▶ Exercise goal
From the records below, please repeat exactly the line that has "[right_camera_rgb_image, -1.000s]", the line that has "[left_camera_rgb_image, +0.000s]", and every line between them, and nothing else.

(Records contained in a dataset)

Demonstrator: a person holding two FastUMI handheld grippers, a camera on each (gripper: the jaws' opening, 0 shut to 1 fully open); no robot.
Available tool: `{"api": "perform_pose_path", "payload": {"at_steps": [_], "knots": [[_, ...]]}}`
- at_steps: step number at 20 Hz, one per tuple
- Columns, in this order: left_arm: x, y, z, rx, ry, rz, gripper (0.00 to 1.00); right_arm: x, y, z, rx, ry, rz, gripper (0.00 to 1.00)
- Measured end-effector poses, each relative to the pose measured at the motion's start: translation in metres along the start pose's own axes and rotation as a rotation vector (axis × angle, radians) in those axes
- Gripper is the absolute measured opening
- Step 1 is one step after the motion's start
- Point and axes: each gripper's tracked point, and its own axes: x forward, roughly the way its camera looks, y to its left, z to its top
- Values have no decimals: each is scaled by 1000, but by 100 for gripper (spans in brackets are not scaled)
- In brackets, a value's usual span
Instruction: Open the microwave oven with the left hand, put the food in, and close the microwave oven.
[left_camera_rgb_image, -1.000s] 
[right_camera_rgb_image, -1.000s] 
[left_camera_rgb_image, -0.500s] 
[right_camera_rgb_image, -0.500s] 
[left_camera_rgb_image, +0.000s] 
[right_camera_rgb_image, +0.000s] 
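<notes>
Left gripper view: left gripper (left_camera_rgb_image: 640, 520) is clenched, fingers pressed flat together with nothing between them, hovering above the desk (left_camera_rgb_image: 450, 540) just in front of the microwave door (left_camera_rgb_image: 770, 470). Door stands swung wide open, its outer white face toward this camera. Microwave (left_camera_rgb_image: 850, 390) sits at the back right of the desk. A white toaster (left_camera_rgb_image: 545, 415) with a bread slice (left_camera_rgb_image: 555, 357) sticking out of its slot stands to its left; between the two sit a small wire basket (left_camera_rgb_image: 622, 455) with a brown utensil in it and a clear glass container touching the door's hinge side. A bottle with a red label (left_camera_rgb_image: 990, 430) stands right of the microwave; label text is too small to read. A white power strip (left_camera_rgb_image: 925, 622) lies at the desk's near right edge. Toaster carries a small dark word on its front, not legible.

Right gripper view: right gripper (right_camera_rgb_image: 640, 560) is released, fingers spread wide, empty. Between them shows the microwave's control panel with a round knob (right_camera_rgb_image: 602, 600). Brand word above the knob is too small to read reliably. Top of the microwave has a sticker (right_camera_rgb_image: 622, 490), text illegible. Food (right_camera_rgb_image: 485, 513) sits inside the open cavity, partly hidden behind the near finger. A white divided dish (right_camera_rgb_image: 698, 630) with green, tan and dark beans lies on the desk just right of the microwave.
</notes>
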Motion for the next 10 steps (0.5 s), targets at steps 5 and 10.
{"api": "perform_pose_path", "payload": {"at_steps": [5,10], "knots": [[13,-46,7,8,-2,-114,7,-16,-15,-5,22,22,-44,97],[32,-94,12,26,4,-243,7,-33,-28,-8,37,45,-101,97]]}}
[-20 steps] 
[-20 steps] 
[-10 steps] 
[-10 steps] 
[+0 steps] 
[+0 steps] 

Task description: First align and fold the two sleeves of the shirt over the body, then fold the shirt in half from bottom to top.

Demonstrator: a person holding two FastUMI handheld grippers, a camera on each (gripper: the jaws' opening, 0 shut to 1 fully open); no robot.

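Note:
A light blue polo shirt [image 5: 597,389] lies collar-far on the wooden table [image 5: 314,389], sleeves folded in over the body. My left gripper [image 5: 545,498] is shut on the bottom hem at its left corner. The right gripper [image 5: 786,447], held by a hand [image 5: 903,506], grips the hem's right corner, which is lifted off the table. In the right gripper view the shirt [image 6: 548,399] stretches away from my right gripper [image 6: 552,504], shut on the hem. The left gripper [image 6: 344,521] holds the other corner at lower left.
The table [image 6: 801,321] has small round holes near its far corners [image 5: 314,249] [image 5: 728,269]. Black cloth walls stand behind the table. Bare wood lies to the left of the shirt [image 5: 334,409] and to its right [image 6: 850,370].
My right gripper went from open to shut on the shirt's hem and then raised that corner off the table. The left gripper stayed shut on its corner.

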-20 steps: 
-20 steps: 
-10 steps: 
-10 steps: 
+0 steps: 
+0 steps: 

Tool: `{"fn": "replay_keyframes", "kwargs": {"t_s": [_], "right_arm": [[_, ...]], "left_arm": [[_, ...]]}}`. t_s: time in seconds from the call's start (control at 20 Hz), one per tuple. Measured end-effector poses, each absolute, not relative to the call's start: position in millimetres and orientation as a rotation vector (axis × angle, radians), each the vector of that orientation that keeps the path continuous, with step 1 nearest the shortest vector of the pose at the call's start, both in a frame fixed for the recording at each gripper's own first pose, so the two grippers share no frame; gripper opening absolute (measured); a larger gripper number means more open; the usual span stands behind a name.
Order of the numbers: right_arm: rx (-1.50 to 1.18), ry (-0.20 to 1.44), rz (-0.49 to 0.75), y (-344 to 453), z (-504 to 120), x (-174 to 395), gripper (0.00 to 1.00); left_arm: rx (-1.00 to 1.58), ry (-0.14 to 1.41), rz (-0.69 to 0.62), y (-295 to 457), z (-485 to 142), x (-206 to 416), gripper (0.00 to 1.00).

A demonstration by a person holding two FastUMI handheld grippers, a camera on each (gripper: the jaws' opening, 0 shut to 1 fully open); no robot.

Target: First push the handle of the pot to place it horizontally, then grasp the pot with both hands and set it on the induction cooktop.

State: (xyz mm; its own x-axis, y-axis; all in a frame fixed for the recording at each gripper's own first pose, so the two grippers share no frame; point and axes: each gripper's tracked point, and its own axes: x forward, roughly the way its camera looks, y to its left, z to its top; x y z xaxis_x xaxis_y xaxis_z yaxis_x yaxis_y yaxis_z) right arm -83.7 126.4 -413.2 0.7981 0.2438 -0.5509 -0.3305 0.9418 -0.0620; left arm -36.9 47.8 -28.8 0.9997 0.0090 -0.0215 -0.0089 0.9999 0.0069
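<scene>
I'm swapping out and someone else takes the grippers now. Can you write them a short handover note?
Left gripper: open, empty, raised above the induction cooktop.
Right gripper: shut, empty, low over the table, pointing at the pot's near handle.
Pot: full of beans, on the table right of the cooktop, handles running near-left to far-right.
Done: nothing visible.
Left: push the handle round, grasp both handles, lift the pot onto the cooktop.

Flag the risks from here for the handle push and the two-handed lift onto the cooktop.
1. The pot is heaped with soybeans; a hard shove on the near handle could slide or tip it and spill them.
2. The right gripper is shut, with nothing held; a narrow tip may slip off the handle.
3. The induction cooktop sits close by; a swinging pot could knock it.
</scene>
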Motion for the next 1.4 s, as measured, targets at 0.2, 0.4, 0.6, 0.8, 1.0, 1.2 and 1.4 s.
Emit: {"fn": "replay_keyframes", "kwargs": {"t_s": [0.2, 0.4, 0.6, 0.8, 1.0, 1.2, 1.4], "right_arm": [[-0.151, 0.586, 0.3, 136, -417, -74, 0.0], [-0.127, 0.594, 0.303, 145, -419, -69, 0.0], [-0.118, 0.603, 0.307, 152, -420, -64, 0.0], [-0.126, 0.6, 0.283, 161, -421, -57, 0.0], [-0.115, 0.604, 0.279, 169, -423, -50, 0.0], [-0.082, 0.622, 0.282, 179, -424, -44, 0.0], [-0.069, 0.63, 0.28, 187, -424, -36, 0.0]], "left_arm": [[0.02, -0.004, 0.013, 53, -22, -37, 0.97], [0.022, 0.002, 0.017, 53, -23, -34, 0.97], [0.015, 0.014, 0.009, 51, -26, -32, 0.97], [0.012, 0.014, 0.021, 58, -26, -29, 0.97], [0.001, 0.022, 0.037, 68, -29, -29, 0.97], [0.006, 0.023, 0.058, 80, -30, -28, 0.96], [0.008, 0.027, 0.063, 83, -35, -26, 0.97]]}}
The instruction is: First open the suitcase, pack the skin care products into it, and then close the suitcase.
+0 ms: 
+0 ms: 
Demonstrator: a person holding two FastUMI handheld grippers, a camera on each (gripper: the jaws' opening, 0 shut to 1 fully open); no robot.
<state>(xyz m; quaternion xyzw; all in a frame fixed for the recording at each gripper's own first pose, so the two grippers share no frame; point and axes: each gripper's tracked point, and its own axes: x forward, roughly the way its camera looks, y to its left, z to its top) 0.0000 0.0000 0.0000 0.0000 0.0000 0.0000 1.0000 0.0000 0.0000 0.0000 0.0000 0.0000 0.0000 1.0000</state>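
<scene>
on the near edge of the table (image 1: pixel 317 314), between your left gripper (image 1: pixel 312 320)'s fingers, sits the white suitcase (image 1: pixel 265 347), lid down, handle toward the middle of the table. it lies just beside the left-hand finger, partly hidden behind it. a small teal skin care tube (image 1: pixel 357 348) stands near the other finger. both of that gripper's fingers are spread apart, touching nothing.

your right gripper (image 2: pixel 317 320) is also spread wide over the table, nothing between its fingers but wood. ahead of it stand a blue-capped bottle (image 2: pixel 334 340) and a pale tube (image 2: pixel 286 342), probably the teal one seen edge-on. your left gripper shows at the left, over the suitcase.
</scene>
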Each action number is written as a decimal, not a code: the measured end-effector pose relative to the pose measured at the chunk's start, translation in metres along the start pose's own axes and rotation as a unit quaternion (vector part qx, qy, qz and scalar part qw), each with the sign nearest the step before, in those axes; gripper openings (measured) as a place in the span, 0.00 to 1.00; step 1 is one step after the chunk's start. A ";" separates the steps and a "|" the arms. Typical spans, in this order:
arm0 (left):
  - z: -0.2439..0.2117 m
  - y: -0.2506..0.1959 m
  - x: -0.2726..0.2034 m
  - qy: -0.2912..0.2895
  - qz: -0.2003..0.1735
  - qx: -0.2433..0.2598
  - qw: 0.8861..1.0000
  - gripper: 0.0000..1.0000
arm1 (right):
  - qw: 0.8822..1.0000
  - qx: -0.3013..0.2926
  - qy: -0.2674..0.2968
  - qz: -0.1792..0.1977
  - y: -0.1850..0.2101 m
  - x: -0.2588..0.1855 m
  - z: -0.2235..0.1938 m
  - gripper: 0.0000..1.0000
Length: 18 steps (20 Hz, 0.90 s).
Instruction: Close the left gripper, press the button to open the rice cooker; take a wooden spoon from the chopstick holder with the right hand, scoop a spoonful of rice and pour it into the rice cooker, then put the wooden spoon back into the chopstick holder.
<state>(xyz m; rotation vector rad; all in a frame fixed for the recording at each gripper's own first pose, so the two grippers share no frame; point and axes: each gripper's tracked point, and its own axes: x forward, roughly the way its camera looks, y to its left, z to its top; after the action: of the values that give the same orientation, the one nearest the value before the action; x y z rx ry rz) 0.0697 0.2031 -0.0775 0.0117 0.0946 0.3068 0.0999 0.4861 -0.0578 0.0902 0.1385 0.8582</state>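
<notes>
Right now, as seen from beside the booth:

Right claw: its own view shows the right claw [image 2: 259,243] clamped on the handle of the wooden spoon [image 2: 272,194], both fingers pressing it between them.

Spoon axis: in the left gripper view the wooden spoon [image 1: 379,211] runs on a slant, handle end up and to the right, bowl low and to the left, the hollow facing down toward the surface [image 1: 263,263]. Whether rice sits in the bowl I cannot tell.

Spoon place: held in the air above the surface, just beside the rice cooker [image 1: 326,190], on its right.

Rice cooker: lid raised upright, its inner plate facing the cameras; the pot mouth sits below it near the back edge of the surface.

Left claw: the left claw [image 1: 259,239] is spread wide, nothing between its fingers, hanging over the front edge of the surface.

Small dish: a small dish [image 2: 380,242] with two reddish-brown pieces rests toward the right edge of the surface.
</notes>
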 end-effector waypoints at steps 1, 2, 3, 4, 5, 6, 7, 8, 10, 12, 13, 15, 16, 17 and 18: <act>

▶ Answer to the exercise
[right_camera_rgb_image, -1.000s] 
[left_camera_rgb_image, -0.500s] 
[right_camera_rgb_image, -0.500s] 
[left_camera_rgb_image, +0.000s] 

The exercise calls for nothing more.